▶ _Exercise_
Would you please copy every line below that includes the string "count"?
######
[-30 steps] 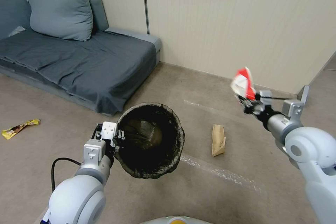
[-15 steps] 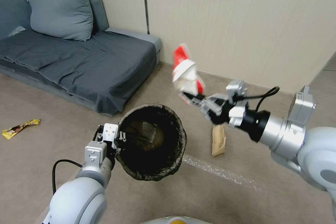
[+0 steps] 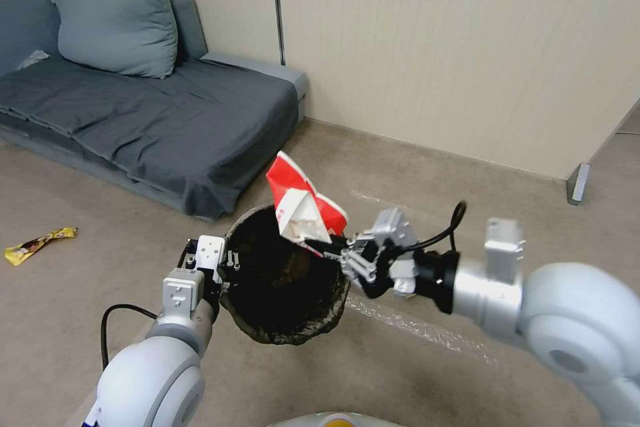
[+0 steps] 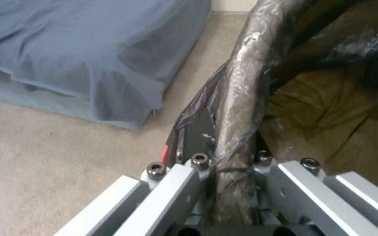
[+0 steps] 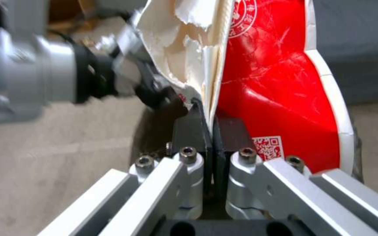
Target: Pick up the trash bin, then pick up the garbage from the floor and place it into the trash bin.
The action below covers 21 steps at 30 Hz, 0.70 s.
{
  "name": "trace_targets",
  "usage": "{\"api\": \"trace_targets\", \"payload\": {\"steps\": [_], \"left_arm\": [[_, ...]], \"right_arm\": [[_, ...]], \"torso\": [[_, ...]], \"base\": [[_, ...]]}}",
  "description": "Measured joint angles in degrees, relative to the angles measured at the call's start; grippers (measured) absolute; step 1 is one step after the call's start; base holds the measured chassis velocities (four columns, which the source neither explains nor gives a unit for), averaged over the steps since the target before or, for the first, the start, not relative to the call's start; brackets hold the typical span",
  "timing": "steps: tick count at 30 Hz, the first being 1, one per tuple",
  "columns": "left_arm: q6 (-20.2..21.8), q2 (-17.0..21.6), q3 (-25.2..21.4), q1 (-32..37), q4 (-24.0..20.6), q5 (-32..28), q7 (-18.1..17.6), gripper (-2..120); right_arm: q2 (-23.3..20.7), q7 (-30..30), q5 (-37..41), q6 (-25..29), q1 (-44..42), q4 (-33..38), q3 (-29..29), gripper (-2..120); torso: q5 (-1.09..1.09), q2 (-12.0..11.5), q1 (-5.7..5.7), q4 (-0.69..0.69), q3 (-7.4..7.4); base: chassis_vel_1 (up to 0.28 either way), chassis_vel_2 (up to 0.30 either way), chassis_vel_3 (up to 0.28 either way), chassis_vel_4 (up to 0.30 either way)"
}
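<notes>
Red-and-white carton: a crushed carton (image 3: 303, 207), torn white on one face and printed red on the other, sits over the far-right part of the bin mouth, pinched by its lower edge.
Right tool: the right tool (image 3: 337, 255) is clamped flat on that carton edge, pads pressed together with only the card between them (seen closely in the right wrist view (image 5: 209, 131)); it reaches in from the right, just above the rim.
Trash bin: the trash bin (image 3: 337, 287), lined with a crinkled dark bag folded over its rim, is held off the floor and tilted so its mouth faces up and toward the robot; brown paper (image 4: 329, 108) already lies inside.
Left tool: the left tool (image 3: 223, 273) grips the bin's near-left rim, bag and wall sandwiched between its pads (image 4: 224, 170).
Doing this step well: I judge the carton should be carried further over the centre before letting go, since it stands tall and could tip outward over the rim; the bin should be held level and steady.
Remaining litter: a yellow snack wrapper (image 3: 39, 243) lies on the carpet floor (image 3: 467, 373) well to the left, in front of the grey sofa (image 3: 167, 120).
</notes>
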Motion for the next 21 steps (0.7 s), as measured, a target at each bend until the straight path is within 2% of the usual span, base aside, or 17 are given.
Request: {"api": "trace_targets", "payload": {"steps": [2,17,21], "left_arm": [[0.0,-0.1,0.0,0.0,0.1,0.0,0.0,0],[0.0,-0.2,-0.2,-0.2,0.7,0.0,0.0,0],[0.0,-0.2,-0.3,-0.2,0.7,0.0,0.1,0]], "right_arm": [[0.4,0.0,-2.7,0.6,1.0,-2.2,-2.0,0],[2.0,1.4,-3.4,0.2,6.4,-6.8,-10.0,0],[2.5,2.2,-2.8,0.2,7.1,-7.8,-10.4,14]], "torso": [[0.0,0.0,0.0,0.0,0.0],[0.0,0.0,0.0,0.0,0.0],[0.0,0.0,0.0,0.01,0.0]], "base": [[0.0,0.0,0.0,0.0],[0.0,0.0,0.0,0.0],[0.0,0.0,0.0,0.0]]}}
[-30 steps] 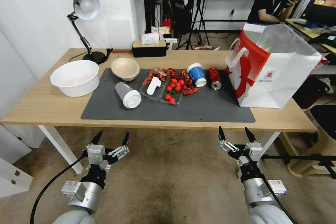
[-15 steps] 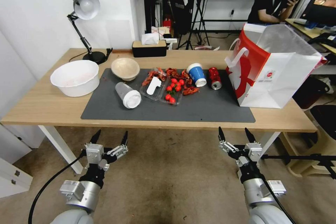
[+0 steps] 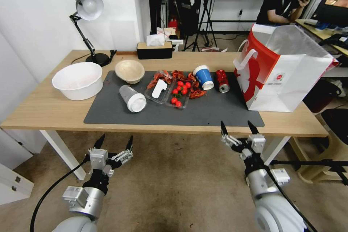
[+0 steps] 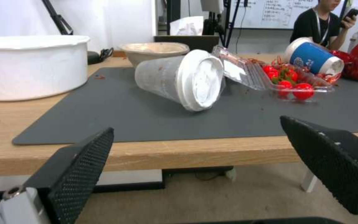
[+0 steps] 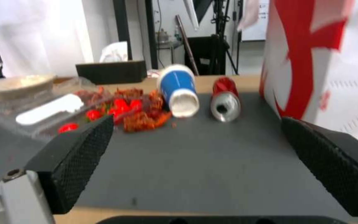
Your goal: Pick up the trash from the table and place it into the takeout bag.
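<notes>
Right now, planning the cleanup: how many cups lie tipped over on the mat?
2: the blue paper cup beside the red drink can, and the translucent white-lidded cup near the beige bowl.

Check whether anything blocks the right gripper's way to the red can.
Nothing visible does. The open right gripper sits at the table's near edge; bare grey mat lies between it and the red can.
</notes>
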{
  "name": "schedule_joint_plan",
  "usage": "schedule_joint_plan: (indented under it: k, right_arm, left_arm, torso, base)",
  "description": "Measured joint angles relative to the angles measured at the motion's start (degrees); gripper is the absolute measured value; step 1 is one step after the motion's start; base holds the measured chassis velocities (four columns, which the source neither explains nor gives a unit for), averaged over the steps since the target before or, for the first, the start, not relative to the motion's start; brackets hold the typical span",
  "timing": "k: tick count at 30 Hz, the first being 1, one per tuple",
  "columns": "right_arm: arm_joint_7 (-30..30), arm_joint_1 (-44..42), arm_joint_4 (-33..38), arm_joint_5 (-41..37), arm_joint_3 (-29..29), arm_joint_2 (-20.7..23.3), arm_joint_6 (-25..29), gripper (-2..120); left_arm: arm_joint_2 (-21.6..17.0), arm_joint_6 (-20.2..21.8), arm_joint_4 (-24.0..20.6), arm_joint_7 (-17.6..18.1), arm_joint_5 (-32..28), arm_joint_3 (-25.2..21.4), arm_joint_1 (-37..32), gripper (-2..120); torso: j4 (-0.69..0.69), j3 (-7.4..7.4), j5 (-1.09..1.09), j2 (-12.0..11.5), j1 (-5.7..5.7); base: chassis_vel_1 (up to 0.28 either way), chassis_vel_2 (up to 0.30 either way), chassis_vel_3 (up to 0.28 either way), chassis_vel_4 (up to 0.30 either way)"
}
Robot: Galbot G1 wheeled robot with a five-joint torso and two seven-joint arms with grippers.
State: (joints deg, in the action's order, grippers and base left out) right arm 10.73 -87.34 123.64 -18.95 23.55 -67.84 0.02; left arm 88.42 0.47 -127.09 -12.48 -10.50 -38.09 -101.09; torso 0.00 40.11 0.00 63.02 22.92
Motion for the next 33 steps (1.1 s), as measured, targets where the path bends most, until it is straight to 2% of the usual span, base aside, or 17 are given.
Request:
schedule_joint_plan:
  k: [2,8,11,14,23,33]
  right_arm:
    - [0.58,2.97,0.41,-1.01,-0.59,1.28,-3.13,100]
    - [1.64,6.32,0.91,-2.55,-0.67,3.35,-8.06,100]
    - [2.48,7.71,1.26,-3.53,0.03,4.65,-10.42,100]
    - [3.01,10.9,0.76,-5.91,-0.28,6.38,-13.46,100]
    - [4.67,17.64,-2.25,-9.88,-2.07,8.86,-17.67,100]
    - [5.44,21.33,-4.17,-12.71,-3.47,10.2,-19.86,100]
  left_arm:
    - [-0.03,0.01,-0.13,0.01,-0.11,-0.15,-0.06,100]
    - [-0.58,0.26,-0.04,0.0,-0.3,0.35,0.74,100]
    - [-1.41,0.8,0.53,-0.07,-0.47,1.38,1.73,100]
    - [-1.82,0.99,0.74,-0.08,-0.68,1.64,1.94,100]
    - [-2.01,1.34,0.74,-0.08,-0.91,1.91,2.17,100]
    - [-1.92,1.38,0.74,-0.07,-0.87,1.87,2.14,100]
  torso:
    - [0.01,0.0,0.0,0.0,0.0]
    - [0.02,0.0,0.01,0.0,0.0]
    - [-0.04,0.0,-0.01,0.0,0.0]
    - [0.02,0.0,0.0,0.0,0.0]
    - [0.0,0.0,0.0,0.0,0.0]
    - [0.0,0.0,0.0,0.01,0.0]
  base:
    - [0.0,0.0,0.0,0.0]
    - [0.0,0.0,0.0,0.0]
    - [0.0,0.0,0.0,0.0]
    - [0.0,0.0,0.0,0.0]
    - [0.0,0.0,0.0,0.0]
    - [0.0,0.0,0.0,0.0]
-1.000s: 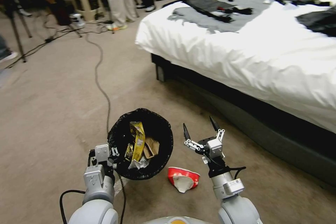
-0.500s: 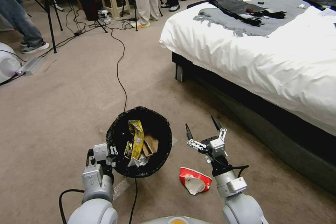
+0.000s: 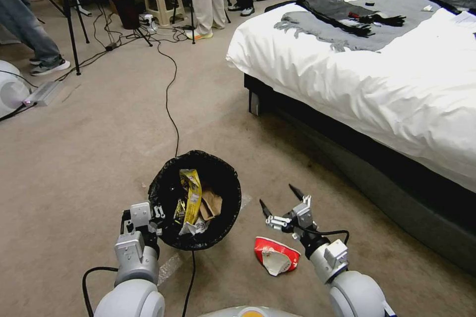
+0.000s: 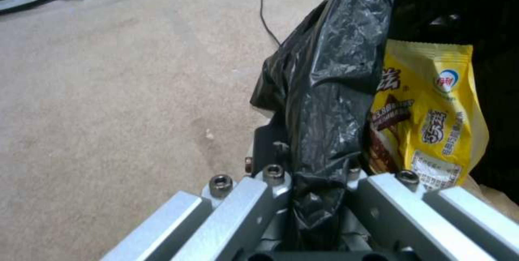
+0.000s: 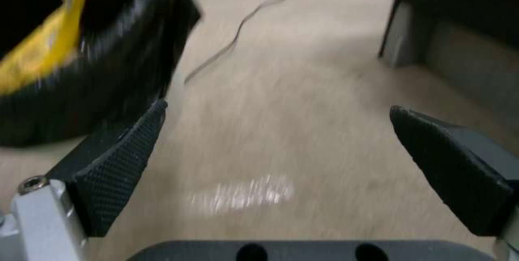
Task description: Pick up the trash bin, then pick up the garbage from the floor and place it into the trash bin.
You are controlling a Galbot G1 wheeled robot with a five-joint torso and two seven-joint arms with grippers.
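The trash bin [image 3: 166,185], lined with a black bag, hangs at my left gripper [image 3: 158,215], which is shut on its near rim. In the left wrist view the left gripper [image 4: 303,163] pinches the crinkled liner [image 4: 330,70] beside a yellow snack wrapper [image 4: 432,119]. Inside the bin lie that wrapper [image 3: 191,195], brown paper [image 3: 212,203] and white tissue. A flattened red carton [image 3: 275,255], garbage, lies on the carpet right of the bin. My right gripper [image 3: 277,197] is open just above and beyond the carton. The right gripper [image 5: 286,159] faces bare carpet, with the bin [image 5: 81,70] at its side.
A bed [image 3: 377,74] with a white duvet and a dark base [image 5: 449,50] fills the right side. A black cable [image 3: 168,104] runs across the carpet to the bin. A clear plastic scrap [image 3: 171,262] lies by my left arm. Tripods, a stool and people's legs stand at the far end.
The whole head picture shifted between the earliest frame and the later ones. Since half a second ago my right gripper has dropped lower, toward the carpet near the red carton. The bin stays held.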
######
▶ _Result for this exercise_
  "timing": "steps: tick count at 30 Hz, the first being 1, one per tuple",
  "timing": "k: tick count at 30 Hz, the first being 1, one per tuple",

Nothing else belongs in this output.